17/04/2024
01:05 AM

¿Ser y saber...o tener?

Roger Martínez

No olvido el comentario de mi madre cuando, muy seguro de lo quería hacer en mi vida, confesé que quería estudiar literatura. Estaba en último año de bachillerato, tenía 16 años, y clara conciencia de que las matemáticas no se me daban, que era incapaz de trazar una línea recta y que las ciencias de la salud, todas ellas, me provocaban cierta náusea. Así que, tenía plena certeza de que lo mío eran las humanidades. Era el menor de cuatro varones; uno médico, otro veterinario y otro estudiante de ingeniería, por lo que ella, mi mamá, esperaba que llegara a ser, por lo menos, arquitecto. Dijo algo así como que me moriría de hambre o que se desperdiciaría mi talento, porque fui bastante buen estudiante en secundaria. Mi padre, afortunadamente, dijo que yo estudiara lo que yo quisiera y que contara siempre con su apoyo. De modo que me embarqué en mis estudios lingüísticos y literarios recién cumplidos los 17; primero en la Universidad Autónoma de Puebla, México; en donde habían estudiado dos de mis hermanos mayores, y, luego, realicé la mayor parte de mi travesía universitaria en la Unah, en la que me gradué de licenciado.

¿Y a qué viene introducción tan larga, y con tantos detalles biográficos que a bien pocos importarán?

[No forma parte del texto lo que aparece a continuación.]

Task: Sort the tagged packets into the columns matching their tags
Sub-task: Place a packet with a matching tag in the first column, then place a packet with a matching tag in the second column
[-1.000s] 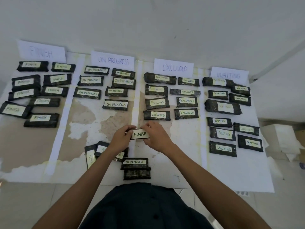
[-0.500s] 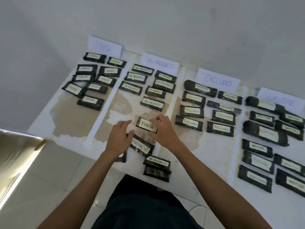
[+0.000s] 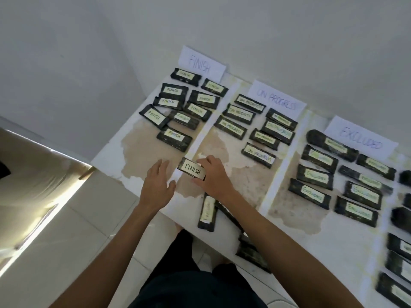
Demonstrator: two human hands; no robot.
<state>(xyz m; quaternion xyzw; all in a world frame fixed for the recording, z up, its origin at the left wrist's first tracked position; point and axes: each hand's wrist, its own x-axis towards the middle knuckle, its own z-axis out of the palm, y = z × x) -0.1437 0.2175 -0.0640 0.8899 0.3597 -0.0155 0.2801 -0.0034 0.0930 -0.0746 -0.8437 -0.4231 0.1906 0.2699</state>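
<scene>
Head view is showing the right hand (image 3: 213, 176) pinching a dark packet tagged FINISH (image 3: 192, 169) by its right end, fingers curling over the far edge and the thumb pressing on the near edge. The packet is sitting tilted over the pale dividing strip (image 3: 205, 130) between the FINISH and ON PROGRESS columns, just on the near side of the closest packet in the FINISH column (image 3: 174, 135). Whether it is touching the tabletop (image 3: 138, 152) or hanging slightly above it is not clear. The left hand (image 3: 155, 185) is lying flat and empty just left of the packet, fingers straight and spread, thumb out to the side. Paper header cards reading FINISH (image 3: 201, 64), ON PROGRESS (image 3: 277, 101) and EXCLUDED (image 3: 360, 138) are leaning at the wall end of the columns, with rows of tagged packets lying below each. An unsorted packet (image 3: 208, 211) is lying lengthwise at the tabletop's near edge, just under the right wrist, and more dark packets (image 3: 251, 252) are showing partly from beneath the right forearm.
</scene>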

Es que, nunca ha dejado de sorprenderme cómo, ya desde que un hijo decide elegir carrera, los padres primero pensamos en el bienestar material que con ella van a lograr. Es algo totalmente legítimo, y hoy entiendo más que entonces a mi madre, porque hay obligación de ganarse la vida de la mejor manera posible, para vivir dignamente, pero, justamente, esa misma dignidad no se lleva necesariamente por el hecho de contar con muchos bienes materiales, viajar mucho o darse bastantes lujos, sino como producto de una conducta en la que se trasluzcan unos valores y se ejerciten unas virtudes humanas, que nos lleven a contemplar la existencia desde una perspectiva más cerebral, más intelectual, incluso más espiritual, y que nos encaminen a buscar la felicidad más allá de los “trastos” que se puedan coleccionar, que, al final, terminarán por estropearse, acaban irremediablemente en la basura, aunque antes no hayan quitado el sueño y hecho sudar a lo bestia. Luego de cierto kilometraje recorrido, en noviembre cumplo 60; igual que cuando tenía 16, pienso que es más importante ser y saber, que tener. De hecho, trabajando en áreas relacionadas con la educación y con las letras he podido vivir decentemente y sacar adelante a mi familia con decoro. De estudiante muchas veces renuncié a comprarme algo de comer por comprar un libro. Y hoy concluyo que esas decisiones fueron soberanamente sabias.